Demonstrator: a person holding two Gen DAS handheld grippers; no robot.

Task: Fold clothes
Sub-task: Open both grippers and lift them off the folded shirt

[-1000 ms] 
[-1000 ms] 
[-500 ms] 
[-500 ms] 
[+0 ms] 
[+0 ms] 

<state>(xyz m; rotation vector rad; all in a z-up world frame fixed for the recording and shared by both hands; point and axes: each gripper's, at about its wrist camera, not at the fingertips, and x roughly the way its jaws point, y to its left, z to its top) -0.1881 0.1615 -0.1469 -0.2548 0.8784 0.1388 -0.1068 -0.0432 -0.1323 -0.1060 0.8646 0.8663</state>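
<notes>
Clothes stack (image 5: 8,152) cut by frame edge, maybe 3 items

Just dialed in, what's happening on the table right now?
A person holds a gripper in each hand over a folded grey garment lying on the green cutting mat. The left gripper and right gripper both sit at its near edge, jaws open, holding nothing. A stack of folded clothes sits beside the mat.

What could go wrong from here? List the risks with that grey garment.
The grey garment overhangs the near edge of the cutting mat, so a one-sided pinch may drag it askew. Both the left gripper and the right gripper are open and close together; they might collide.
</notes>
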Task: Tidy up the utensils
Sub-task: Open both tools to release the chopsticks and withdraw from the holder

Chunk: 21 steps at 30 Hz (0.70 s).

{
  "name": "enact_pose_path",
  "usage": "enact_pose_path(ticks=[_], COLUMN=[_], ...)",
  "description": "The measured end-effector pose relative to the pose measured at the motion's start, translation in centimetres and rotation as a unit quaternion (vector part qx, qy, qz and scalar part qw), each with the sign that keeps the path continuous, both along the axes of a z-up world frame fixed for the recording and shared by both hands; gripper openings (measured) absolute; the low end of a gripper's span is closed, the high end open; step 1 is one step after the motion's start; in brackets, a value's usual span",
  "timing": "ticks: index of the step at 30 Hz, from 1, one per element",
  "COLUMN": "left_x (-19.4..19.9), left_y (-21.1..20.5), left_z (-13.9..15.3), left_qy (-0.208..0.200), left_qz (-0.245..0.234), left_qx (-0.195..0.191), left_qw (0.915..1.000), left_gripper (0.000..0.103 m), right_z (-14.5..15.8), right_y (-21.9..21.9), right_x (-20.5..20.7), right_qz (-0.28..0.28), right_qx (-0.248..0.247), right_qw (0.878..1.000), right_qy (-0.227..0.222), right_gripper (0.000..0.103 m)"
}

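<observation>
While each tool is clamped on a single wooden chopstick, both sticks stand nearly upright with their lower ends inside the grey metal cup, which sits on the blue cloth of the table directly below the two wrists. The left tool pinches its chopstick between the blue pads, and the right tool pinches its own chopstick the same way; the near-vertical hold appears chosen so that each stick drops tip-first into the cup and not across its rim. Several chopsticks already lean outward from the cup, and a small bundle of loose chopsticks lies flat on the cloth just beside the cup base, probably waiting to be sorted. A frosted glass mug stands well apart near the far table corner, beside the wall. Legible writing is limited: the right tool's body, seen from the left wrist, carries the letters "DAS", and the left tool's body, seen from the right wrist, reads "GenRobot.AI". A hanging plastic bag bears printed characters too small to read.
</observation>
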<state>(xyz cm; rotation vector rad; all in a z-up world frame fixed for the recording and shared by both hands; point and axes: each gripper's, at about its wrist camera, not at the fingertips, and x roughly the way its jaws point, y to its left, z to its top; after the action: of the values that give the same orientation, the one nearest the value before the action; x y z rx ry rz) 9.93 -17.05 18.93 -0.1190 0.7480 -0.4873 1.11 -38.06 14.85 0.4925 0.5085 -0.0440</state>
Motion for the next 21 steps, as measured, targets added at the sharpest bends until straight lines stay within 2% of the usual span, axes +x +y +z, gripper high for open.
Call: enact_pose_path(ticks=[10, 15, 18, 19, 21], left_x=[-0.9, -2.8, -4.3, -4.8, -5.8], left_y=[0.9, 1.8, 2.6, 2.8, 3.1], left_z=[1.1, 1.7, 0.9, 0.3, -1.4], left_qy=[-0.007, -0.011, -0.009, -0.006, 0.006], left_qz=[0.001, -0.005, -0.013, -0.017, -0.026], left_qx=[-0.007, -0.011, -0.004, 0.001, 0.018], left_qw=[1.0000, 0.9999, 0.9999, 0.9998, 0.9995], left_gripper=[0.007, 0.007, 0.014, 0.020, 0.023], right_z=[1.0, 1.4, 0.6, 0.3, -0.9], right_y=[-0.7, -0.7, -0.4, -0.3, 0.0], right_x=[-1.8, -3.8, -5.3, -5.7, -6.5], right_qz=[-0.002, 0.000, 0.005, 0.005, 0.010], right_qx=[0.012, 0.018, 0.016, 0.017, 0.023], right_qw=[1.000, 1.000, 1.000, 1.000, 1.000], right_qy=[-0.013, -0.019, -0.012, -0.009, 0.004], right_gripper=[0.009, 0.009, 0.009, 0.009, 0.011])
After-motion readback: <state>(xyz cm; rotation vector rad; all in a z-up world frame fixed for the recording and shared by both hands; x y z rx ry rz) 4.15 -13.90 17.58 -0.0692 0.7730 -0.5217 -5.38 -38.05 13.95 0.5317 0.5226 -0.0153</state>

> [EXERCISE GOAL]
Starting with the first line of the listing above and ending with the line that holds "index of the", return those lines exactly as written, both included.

> [FINISHED EXERCISE]
Demonstrator: a person holding two Gen DAS handheld grippers; no robot.

Task: Fold clothes
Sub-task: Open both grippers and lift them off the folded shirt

[-1000 ms] 
[-1000 ms] 
[-500 ms] 
[-500 ms] 
[+0 ms] 
[+0 ms] 

<state>(xyz m; rotation vector rad; all in a z-up world frame fixed for the recording and shared by both hands; point and axes: each gripper's, at about its wrist camera, not at the fingertips, and x roughly the way its jaws point, y to its left, z to its top) -0.1881 0.1615 -0.1469 -0.2548 0.8784 0.1388 -0.1068 -0.0432 -0.1323 -0.1060 0.8646 0.8663</state>
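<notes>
Clothes stack (image 5: 8,152) cut by frame edge, maybe 3 items

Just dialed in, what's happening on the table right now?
A person holds a gripper in each hand over a folded grey garment lying on the green cutting mat. The left gripper and right gripper both sit at its near edge, jaws open, holding nothing. A stack of folded clothes sits beside the mat.

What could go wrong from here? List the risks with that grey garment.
The grey garment overhangs the near edge of the cutting mat, so a one-sided pinch may drag it askew. Both the left gripper and the right gripper are open and close together; they might collide.
</notes>
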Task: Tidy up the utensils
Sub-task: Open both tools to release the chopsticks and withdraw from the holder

Chunk: 21 steps at 30 Hz (0.70 s).

{
  "name": "enact_pose_path",
  "usage": "enact_pose_path(ticks=[_], COLUMN=[_], ...)",
  "description": "The measured end-effector pose relative to the pose measured at the motion's start, translation in centimetres and rotation as a unit quaternion (vector part qx, qy, qz and scalar part qw), each with the sign that keeps the path continuous, both along the axes of a z-up world frame fixed for the recording and shared by both hands; gripper openings (measured) absolute; the low end of a gripper's span is closed, the high end open; step 1 is one step after the motion's start; in brackets, a value's usual span",
  "timing": "ticks: index of the step at 30 Hz, from 1, one per element",

Work on this exercise is now finished.